::: GIVEN MATERIAL

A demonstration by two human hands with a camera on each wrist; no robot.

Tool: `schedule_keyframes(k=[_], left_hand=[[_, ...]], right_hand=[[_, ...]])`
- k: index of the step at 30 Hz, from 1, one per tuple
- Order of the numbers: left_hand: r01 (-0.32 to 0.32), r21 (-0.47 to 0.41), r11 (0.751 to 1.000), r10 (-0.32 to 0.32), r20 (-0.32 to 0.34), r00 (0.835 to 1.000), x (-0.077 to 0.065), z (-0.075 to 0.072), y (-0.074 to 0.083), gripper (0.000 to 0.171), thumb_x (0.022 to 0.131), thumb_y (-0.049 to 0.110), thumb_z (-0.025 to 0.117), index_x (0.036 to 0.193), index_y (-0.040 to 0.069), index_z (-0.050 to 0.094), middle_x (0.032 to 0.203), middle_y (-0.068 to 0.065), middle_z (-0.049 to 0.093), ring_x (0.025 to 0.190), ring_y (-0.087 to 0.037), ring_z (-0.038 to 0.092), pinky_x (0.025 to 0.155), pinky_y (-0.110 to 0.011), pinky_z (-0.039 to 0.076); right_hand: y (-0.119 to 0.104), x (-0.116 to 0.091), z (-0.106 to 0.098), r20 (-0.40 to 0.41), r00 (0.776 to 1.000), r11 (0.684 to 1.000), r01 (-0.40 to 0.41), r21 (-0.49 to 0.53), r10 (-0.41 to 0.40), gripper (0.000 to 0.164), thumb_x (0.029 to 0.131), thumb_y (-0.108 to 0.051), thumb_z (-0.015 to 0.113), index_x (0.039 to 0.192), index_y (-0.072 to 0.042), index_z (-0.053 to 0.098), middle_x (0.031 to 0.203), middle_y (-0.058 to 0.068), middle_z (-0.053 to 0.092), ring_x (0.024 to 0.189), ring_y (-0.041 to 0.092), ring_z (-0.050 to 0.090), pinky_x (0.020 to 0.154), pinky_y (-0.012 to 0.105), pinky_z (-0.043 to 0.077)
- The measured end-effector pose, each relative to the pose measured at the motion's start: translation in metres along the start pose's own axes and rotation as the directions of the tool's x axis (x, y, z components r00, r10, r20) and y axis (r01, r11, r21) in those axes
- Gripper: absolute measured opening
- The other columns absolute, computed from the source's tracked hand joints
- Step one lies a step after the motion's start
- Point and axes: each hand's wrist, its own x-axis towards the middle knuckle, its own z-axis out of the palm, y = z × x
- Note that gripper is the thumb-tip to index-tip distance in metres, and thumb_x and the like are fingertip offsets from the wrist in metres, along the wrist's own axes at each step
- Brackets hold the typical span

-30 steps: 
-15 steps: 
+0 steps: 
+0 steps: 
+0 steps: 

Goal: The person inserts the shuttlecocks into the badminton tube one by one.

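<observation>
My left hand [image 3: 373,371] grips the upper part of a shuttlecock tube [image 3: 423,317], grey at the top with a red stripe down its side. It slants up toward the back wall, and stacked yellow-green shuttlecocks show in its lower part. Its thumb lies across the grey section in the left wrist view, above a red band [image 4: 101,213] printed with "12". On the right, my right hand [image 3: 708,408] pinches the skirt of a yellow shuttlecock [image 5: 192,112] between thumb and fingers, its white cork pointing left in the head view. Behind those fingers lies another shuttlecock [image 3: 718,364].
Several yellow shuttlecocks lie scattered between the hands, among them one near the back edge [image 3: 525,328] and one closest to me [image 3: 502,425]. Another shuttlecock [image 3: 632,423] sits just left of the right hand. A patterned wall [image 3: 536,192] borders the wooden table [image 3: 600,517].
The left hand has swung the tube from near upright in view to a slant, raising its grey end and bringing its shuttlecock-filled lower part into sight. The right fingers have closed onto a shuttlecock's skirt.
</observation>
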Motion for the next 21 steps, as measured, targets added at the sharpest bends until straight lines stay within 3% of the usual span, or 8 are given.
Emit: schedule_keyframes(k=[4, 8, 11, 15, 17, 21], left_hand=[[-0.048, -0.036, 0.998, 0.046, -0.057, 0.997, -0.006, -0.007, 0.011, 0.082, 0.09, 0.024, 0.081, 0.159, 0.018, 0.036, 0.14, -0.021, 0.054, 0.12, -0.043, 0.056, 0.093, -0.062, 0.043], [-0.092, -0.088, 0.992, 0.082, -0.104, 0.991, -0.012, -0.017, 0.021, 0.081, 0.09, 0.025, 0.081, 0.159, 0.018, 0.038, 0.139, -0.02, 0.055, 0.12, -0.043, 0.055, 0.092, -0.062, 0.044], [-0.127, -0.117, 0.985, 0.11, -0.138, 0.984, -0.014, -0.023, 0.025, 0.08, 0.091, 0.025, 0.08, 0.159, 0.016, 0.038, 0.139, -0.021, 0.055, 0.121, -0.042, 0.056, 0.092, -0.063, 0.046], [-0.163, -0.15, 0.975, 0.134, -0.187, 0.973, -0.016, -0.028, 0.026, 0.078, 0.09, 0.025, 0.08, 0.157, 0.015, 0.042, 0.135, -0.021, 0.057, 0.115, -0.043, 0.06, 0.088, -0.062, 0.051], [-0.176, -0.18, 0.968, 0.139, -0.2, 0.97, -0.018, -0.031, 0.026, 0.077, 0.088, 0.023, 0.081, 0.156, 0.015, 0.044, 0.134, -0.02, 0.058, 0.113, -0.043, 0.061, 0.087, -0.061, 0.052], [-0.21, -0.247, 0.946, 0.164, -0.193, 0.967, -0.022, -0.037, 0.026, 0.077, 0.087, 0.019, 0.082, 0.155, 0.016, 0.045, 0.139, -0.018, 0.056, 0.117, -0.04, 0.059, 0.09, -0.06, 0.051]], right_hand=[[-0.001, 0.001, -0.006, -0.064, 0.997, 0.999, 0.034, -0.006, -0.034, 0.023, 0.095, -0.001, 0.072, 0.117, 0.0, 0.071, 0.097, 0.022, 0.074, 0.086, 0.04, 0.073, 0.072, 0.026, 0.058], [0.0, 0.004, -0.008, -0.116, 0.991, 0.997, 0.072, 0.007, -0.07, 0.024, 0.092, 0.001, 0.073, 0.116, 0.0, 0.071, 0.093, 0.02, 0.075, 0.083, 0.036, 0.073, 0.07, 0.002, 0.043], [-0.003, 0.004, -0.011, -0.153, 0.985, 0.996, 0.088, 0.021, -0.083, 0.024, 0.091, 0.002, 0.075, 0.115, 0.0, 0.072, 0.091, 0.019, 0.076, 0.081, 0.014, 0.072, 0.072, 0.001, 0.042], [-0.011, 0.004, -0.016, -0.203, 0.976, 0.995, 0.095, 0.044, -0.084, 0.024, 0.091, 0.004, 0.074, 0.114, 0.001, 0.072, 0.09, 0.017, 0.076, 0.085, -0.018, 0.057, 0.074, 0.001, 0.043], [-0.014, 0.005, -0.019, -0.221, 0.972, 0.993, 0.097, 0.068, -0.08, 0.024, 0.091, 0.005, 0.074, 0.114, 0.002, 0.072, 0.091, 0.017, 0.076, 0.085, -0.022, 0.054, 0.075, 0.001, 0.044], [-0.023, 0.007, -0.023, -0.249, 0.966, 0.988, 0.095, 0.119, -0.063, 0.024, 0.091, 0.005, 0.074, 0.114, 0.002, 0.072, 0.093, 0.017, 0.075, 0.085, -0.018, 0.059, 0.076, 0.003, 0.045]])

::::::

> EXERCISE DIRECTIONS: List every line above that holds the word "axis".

> TASK RESULT:
- The measured end-effector pose, each relative to the pose measured at the motion's start: translation in metres along the start pose's own axes and rotation as the directions of the tool's x axis (x, y, z components r00, r10, r20) and y axis (r01, r11, r21) in those axes
- Point and axes: each hand's wrist, its own x-axis towards the middle knuckle, its own z-axis out of the palm, y = z × x

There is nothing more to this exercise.